Nada, de Carmen Laforet, fue una de aquellas primeras novelas de juventud a las que te acercas por obligación y acaba convirtiéndose en uno de los motivos que te llevan a leer por devoción. Volvió a mis manos por casualidad hace unos días y creo que volveré a leerla, aunque nunca sabes si el reencuentro removerá o enturbiará el poso que dejó aquella obra en mi yo adolescente. Habrá que asumir el riesgo.
Salvo que la relectura dicte otra cosa, guardo el recuerdo de la sencillez narrativa de una escritora muy joven. Con el tiempo valoras más las cosas sencillas y también el talento de los que saben contarlas.
El título también era un buen escaparate para el relato de una realidad en la que aparentemente no ocurría 'nada' relevante, aunque en el fondo la historia tenía una fuerza enorme y era también el retrato de la resignación con la que se asumía la vida cotidiana en aquella España sombría de posguerra.

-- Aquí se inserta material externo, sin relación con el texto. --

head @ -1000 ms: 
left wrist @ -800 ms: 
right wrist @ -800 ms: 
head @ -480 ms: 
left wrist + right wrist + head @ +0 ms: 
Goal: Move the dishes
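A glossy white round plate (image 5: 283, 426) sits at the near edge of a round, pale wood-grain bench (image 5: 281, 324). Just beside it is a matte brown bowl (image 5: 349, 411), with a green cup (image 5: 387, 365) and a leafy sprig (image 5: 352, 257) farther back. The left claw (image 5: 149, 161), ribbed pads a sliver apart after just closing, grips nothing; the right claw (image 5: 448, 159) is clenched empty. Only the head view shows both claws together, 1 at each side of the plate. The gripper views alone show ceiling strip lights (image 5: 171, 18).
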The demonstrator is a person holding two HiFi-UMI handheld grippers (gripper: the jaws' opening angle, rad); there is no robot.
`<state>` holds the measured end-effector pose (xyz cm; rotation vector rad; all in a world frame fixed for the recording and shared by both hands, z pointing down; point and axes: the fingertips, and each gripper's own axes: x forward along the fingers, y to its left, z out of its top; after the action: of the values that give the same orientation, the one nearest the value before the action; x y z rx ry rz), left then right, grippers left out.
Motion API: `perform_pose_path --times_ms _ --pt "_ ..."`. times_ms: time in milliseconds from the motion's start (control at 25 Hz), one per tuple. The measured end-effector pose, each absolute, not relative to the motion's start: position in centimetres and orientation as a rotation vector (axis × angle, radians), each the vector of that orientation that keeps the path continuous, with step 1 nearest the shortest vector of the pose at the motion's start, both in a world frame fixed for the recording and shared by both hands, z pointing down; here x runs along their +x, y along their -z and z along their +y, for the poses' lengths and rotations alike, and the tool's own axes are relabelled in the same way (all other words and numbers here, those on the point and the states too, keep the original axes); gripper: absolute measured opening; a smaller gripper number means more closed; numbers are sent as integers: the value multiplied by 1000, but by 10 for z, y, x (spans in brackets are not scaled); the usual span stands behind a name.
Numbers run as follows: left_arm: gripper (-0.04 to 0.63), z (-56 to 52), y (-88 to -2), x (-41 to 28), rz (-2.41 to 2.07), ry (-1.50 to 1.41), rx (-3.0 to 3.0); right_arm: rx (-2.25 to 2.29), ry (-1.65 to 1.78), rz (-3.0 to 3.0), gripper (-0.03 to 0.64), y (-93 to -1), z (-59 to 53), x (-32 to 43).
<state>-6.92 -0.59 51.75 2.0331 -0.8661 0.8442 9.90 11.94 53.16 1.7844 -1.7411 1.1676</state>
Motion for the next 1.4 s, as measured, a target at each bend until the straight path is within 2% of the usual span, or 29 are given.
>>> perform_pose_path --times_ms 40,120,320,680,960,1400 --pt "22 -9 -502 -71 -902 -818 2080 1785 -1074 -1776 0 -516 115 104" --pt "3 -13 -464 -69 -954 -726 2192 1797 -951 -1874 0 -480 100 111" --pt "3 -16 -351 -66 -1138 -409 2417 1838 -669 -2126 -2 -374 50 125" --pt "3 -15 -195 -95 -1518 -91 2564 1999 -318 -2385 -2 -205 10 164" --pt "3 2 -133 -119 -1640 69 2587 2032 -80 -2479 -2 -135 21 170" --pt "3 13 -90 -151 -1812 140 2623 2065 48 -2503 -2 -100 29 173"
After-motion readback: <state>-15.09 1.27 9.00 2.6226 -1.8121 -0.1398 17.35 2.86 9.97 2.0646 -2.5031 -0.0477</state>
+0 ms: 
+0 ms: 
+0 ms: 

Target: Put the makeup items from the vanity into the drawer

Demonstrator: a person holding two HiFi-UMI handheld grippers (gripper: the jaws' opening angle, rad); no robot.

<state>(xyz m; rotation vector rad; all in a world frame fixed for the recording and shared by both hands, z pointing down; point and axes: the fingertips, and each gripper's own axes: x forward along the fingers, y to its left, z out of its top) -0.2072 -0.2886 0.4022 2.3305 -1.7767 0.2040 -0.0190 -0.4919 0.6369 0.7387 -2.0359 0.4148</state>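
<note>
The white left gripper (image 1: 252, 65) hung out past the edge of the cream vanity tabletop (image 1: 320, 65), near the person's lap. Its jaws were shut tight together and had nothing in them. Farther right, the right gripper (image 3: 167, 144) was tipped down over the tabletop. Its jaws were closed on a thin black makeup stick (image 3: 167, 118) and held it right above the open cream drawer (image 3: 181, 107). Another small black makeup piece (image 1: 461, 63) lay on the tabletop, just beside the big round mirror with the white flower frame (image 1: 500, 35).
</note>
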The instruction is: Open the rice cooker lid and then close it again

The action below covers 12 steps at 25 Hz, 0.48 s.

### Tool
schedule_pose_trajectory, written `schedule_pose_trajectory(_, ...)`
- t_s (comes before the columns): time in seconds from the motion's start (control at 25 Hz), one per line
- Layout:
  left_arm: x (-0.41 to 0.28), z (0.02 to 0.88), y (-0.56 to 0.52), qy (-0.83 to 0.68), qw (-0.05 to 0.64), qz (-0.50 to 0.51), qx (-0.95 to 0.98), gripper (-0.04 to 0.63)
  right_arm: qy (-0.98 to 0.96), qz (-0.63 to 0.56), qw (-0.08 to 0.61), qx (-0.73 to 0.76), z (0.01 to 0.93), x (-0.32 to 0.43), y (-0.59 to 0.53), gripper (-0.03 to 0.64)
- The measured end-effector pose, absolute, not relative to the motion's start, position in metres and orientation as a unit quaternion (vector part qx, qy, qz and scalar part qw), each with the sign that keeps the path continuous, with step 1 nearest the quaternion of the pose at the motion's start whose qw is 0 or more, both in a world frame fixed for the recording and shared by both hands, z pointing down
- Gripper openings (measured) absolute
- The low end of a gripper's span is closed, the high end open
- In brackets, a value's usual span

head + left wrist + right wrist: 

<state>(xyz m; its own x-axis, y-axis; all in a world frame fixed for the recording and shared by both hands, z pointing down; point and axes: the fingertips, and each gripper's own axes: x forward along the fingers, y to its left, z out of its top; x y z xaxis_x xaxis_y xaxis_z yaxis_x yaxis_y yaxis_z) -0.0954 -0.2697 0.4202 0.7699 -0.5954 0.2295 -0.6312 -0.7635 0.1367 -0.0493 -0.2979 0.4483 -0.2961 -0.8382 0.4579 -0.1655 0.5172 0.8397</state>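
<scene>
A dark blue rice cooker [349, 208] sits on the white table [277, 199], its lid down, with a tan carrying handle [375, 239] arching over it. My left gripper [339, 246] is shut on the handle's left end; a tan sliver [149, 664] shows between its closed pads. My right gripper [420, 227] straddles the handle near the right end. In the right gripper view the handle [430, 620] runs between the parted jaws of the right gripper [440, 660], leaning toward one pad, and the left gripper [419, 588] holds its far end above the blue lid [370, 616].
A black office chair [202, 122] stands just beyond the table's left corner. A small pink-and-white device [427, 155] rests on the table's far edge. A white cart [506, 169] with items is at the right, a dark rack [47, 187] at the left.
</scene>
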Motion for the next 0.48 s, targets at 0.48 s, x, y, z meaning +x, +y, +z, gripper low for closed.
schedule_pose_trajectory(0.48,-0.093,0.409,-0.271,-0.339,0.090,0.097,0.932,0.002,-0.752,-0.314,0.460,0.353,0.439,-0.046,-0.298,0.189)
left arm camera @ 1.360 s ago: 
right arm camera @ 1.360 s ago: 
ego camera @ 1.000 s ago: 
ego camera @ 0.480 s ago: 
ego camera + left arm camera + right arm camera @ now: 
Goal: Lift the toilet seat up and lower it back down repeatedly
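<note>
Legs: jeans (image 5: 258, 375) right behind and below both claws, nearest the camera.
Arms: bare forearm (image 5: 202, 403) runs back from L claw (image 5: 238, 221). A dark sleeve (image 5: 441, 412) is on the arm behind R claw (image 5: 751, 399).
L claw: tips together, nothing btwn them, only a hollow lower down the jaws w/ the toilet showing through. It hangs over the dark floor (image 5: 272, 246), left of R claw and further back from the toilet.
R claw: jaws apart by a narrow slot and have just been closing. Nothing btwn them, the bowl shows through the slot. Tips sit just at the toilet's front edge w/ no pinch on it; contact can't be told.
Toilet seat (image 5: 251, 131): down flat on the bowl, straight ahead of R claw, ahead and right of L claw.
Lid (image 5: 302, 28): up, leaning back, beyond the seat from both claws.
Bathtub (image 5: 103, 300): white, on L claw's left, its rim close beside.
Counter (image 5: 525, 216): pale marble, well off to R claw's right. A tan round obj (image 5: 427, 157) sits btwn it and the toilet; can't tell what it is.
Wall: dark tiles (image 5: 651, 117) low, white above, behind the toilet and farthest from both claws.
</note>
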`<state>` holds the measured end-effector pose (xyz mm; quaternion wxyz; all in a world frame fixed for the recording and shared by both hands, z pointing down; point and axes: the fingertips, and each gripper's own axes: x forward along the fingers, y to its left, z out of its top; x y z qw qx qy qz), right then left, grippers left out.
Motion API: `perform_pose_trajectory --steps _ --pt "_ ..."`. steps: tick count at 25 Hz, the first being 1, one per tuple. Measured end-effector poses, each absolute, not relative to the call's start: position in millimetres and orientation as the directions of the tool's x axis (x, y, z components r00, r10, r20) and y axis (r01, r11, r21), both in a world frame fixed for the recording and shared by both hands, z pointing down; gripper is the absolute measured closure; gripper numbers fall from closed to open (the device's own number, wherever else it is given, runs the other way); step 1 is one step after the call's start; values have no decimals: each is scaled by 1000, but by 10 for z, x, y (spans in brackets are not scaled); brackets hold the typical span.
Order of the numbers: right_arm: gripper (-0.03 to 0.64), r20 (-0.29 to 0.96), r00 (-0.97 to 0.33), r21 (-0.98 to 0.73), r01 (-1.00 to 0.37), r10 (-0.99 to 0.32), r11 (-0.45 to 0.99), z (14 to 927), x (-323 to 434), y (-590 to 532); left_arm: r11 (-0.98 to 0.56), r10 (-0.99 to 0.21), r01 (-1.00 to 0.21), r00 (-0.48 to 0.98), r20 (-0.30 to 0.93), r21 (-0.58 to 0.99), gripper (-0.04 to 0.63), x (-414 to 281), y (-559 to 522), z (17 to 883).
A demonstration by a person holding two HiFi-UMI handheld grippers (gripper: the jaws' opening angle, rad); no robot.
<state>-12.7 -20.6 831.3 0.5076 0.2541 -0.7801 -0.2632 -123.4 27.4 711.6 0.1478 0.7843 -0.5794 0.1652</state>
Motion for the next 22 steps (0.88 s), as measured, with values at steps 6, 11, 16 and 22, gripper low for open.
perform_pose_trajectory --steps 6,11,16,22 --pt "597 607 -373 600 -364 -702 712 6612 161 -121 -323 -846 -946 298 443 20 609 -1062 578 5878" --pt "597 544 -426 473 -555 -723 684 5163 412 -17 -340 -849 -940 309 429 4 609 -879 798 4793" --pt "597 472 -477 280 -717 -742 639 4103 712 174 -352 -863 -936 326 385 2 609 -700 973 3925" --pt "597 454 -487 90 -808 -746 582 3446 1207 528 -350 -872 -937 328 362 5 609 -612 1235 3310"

En todo caso, la cuestión no es esa. El título de la novela es solo una excusa para transitar hacia una idea, seguramente ingenua, basada en una especie de anhelo por los 'días en blanco'. O dicho de otra manera, por el vano intento de emprender una rebelión contra la dictadura del acontecimiento. La sucesión de tareas -las que tenemos de verdad y las otras- ocupan nuestro tiempo, invaden el territorio de los tiempos muertos y hasta se cuelan en los sueños.
Un día que no pase a la historia, que no nos deje motivos grandiosos para recordarlo toda la vida ni razones para tratar de olvidarlo. Un día sin nada que explicar y sin explicaciones que pedir. Un día sin decisiones vitales que tomar, en el que lo más importante sea elegir entre el blanco o el tinto.
Un día de esos que nunca se dan, salvo que un día se demuestre lo contrario. Sin actividades extraescolares ni una final de la Champions que nos ponga de los nervios. Un día del que no esperemos nada y en el que el mundo no espere nada de nosotros. Un día sin fuegos de artificio y en el que -incluso si el enemigo se pone a tiro- solo disparemos balas de fogueo. Un día sin una ínsula que gobernar, sin ejercer de héroe o de villano, sin una escoba que vender ni una cana que echar al aire.
Un día sin nada que escribir en el blog ni paisajes bucólicos que exhibir en instagram.
Un día sin nada que decir, de esos que no nos dicen nada.
Un día sin coronas ni cadenas.
Un día para no tener envidia de los que nunca hacen nada.
Un día de esos que pasan sin pena ni gloria y tampoco pasa nada.